Digo que a las ruinas de la generación del filósofo son un poco a las que se le viene ahora a hacer la crónica, igual que en su día se venía a hacer la crónica de las gitanas y los camellos o de los cementerios nocturnos y los flagelados. Habla de ruinas Rafael Argullol:
“Ruinas modernas. Una topografía del lucro (editorial Ambit). Creo que ni siquiera Las cárceles imaginarias de Giovanni Battista Piranesi contienen tantas fantasías.
Su autora es la arquitecta alemana Julia Schulz-Dornburg, y el tema no puede ser más idóneo en nuestros días: la exhibición de las ruinas en que se han convertido decenas de proyectos urbanísticos en los años de la rapacidad, la megalomanía y la estudipez.”
Preocupadísimos siempre por la relación entre el interior y el exterior, la porosidad, la membrana ínfima que separa, que no separa, etcétera. ¿Y la relación nuestra? La relación nuestra con la ruina cuál será; la relación del interior con el exterior de la ruina, el dentro y fuera que no se sabe bien del huevo blancuzco y como roto.
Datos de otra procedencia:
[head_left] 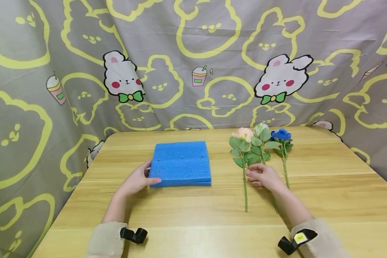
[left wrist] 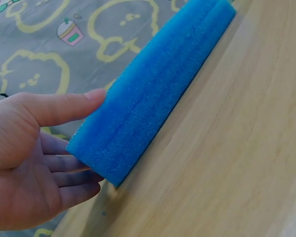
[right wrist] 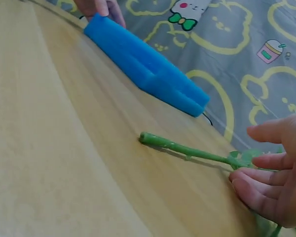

Como roto visto desde dentro del huevo, ¿cómo será eso? España convertida en secarrales con forma de jardín inglés, que ha descuidado su gigante. La elegancia, ¿dónde? Pero, ¿quién pregunta por su ex novia cuando tiene en sus rodillas a su novia nueva? Una noche, senté a la Belleza en mis rodillas. —Y la encontré amarga.—Y la injurié. Aquí tenemos nosotros la marca de la viruela en la cara, que no se quita por mucha nocilla con la que se maquille uno -que, por cierto, no han sido sólo los promotores y los constructores los que han participado del paisajismo neurorromántico español-. Así que la nuestra, no nuestra marca que es ésta, sino la marca que habremos de dejar, será la de la huella del pie en la arena que, antes de acabar de plasmarla ya se nos ha ido borrando.